Dr. Noh asks: What’s next?


With the upcoming unveiling of Nintendo’s next console I inevitably ask, what’s in store next generation? What can Nintendo, Microsoft, and Sony possibly do next? I have no idea what’s in store, but I can’t help but feel somewhat disenchanted with one advancement in particular: graphics.

In previous generations, I’ve been wowed and sold entirely on the impressive advancements in the field. I can remember seeing an SNES for the first time and feeling how obsolete the NES had become. The current generation, more than any other, has taught me that there’s more to consider.

The main issue I have with graphics is that I feel they’ve plateaued. Depending on the game, in game graphics have progressed to the point where they are nearly indistinguishable from the cinematic cutscenes. While this can be visually impressive, and make for a more seamless experience, gameplay can suffer. Some of the more extreme examples of this would be Metal Gear Solid 4 and Final Fantasy XIII, and their long cutscene runtimes. With the capability to utilize cinematic quality graphics, games have become even more cinematic in their presentation. I feel the push for gaming to become even more cinematic is ultimately a poor choice because as I’ve stated previously, film is a passive experience, where as gaming is (or at least should be) an interactive experience. I am ultimately more interested in how advancements in graphics can create more submersive and/or engaging experiences.

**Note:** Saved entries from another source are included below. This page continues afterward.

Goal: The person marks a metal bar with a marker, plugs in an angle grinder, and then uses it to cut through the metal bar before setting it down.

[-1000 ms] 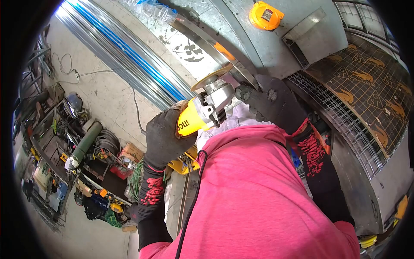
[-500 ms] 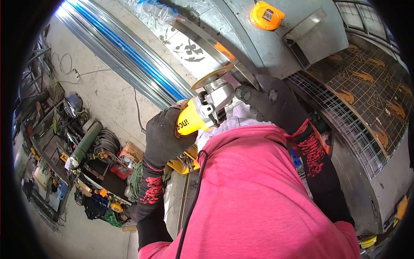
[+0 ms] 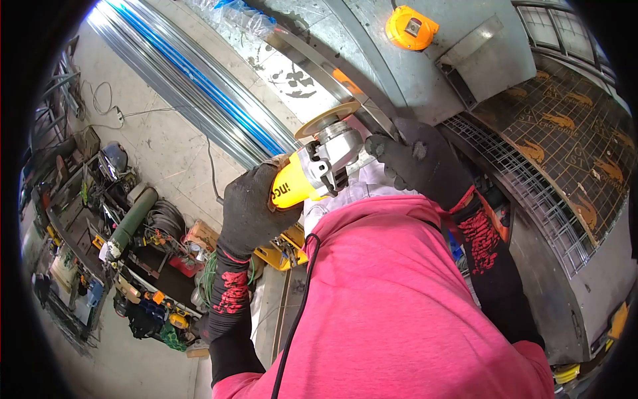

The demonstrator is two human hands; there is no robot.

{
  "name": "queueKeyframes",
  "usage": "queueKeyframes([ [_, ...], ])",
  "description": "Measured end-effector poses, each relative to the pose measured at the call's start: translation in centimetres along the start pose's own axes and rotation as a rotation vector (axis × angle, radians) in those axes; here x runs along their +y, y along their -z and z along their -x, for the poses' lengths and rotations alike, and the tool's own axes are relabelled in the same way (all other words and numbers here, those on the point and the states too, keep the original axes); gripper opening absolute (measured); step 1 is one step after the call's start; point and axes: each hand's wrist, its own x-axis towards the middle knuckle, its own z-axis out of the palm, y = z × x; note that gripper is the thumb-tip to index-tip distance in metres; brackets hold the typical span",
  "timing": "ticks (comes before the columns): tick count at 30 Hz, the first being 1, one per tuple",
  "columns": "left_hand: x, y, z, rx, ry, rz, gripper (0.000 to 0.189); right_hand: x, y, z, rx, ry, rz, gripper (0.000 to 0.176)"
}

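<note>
My left hand, in a dark work glove, wraps round the yellow body of an angle grinder. The grinder's flat tan disc faces away from me, its edge right at a long metal strip. Gripped near its closest end, that strip runs into my right hand, gloved too, with thumb and fingers closed on it. From there it stretches up and left across the bench, passing an orange patch. Clear plastic wrap lies around its far part.
An orange tape measure and a flat metal plate lie on the grey metal worktop. Long metal profiles rest at left. Wire mesh and a printed dark board are at right. Tools and a green cylinder crowd the left floor.
Very little differs: my right hand has shifted slightly to the right and down. The grinder stays by the metal strip in my left hand.
</note>
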Motion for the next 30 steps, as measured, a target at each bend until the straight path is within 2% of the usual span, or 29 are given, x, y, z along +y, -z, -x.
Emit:
queueKeyframes([
  [2,0.0,0.1,0.0,-0.010,0.007,0.008,0.065,0.4,-0.2,-0.2,0.010,0.092,0.006,0.033],
  [4,0.2,0.1,-0.2,-0.004,0.002,0.011,0.065,1.1,0.1,-0.5,-0.015,0.068,0.038,0.036],
  [5,0.3,0.1,-0.2,-0.001,-0.003,0.014,0.064,1.3,0.2,-0.6,-0.039,0.042,0.069,0.045],
  [9,0.3,0.2,-0.2,0.000,-0.001,-0.001,0.063,1.4,0.1,-0.7,-0.013,0.073,0.095,0.042],
  [11,0.4,0.3,-0.3,-0.006,-0.001,-0.001,0.063,1.8,0.2,-0.7,0.007,0.282,0.178,0.042],
  [15,0.1,0.4,-0.1,-0.028,0.006,-0.024,0.062,1.0,0.1,-0.4,0.001,0.191,0.150,0.042],
  [17,0.2,0.4,-0.2,-0.019,0.001,-0.005,0.063,0.7,0.0,-0.1,0.013,0.117,0.067,0.028],
  [20,0.0,0.1,-0.1,0.012,-0.024,0.002,0.063,0.5,-0.3,-0.1,0.024,0.085,0.029,0.030],
  [24,0.6,0.5,-0.4,0.006,-0.012,-0.002,0.063,0.3,-0.3,0.2,0.023,0.067,-0.015,0.030],
  [27,0.7,0.6,-0.5,-0.048,0.016,0.004,0.062,1.0,-0.2,-0.3,0.036,0.132,0.034,0.028],
  [29,0.7,0.5,-0.5,-0.028,0.009,0.033,0.062,1.5,0.1,-0.6,0.017,0.087,0.182,0.048],
  [30,0.8,0.6,-0.5,-0.027,0.009,0.032,0.062,1.4,0.1,-0.5,0.018,0.088,0.182,0.048],
])
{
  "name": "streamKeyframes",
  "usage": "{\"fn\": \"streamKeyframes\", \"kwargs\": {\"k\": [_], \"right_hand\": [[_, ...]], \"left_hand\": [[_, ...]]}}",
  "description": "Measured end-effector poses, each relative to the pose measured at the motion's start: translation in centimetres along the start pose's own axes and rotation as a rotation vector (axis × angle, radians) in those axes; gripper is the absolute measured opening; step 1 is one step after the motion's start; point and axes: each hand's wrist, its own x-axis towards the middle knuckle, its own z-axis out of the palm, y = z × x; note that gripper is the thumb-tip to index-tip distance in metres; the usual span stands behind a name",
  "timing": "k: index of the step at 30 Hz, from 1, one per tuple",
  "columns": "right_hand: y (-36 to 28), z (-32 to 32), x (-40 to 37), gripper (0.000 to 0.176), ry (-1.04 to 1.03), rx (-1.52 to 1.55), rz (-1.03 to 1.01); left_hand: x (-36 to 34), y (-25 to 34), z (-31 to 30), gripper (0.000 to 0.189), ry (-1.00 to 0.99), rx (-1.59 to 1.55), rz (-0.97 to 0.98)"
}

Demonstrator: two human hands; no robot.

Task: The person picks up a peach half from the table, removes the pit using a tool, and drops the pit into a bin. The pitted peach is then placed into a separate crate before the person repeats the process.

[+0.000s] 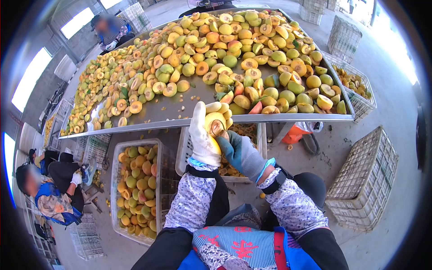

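My left hand (pixel 202 135), in a white glove, grips a halved yellow peach (pixel 215 123) with its cut face and pit showing. My right hand (pixel 240 153), in a blue-grey glove, is pressed against the peach from below right, its fingers at the pit; whether it holds a tool is hidden. Both hands are just below the front edge of a long metal table (pixel 180 117) heaped with whole and halved peaches (pixel 234 49). A white crate (pixel 263 144) holding cut pieces sits directly under my hands.
A crate of whole peaches (pixel 137 189) stands at my lower left. Empty plastic crates (pixel 364 180) lie at the right, another with fruit (pixel 355 87) beside the table. One person sits at the left (pixel 49 189), another works at the far end (pixel 110 31).
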Motion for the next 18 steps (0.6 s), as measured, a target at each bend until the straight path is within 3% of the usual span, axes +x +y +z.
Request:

Remove the text and it looks like a shot straight out of Transformers.


The other graphical push that I tend to be disappointed in is the push towards realism. Console graphical horsepower is not yet powerful enough to escape the dreadful uncanny valley. I’m not quite sure when we’ll be able to get out of the valley, but I don’t anticipate it happening next generation. Until we reach that point, I’d prefer that games that strive for realism add a bit of style to the mixture as well.





I could be wrong, but I don’t anticipate the graphical jump in the next generation to be quite as significant as in previous generations. Surely whatever advancements implemented will be noticeable, but I just can’t quite fathom how much more noticeable it will be. What do you think will happen?

  • http://padinga.com/members/thecrimsonking/ TheCrimsonKing

    With recent advances in cpu and gpu tech I’m wondering about the future too. Developers already use prefab designs and code that can automate enviromental features. If this can be applied to other areas of production and then some they could cut the time it takes to create visuals and focus more on gameplay and the rest of what you considered more important in games.
    I’ve been out of the game development process for a long time so I’m definitely talking outside my means here, but I feel like there will be a software and or hardware related revolution in what it takes to create realism (if that’s the goal) on screen. Whatever happens I’m looking forward to it.

  • http://padinga.com/members/laughingfish/ Andrew Allen

    I think the uncanny valley was pretty well beaten in the world of features with “Curious Case of Benjamin Button.” And then it was lost again in “Tron: Legacy.” We are by no means out of it yet, but I think we’re beginning to inch out.

  • http://padinga.com/members/ericrobbins/ Eric Robbins

    But beating the uncanny valley requires generous use of facial capture technology, which still takes a lot of time to get right. There are lots of techniques to capture, but none are what I would call simple, quick, or cheap, which makes them a difficult sell for game projects at the moment. We’ll get there, but it is going to take awhile before the process is streamlined. I will say that a source revealed to me that L.A. Noire is pushing other (theirs included) developers to take facial capture more seriously, which is amusing considering that L.A Noire’s capture, while impressive for a game, isn’t the greatest implementation.